Through controlled melting, nodularization, and advanced molding processes, Langhe can deliver castings with consistent mechanical properties, tight dimensional tolerances, and tailored surface finishes.
In addition to casting, Langhe provides secondary operations such as machining, heat treatment, coating, and inspection, enabling customers to receive ready-to-install components that meet specific technical and quality requirements.
13. Conclusion
EN-GJS-400-15 ductile iron is a versatile and reliable engineering material that bridges the gap between traditional cast iron and steel.
Its balanced mechanical properties, excellent castability, and cost efficiency make it a preferred choice for medium-duty structural, hydraulic, and mechanical components.
Proper design, process control, and quality assurance are essential to fully realize its performance potential.
For applications requiring higher strength or fatigue resistance, alternative ductile iron grades or steels should be considered, but for many industrial uses, EN-GJS-400-15 remains an optimal and proven solution.
FAQs
Is EN-GJS-400-15 suitable for pressure-containing components?

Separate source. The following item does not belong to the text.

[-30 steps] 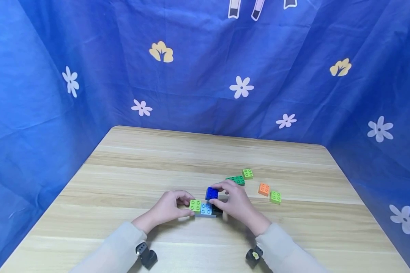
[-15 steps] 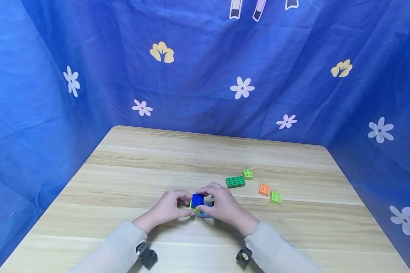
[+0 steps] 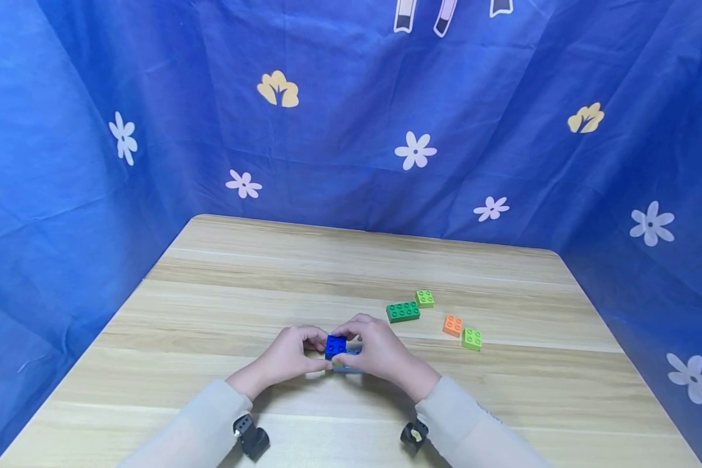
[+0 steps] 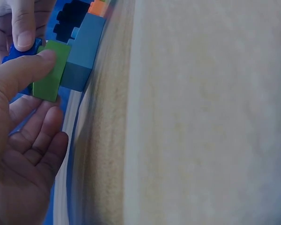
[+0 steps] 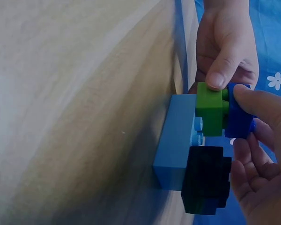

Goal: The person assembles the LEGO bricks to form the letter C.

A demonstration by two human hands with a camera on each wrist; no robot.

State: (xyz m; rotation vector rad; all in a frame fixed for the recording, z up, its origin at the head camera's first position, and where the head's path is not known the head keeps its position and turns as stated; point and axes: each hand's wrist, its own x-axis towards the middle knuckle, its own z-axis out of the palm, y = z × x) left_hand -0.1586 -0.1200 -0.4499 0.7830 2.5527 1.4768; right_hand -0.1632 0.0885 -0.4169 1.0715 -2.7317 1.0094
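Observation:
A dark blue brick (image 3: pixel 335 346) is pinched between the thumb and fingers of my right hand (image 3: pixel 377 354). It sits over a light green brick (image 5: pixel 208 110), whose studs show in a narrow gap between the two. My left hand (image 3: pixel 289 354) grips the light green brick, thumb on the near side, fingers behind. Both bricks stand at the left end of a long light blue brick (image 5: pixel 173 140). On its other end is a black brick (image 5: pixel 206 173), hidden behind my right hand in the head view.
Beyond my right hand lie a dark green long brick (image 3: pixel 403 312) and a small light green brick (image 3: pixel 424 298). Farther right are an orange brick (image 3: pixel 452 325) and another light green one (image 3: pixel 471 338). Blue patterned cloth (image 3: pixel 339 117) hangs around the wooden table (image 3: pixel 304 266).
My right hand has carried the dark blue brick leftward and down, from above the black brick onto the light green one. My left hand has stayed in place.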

Yes, it is commonly used for valves, pumps, and pipe fittings when designed and tested according to relevant pressure standards.
Can EN-GJS-400-15 replace steel in structural applications?
In many cast components, yes—especially where complex geometry and vibration damping are required. However, weldability and very high fatigue demands may favor steel.
What matrix structure is typical for EN-GJS-400-15?
Primarily ferritic or ferritic–pearlitic, optimized to achieve high elongation and toughness.
How does section thickness affect properties?
Thicker sections cool more slowly and tend to form more ferrite, while thinner sections may develop more pearlite. Foundry process control compensates for these effects.
Can the properties be customized?
Yes. Through composition adjustment, inoculation, and heat treatment, foundries can fine-tune hardness, strength, and ductility within the EN-GJS-400-15 framework.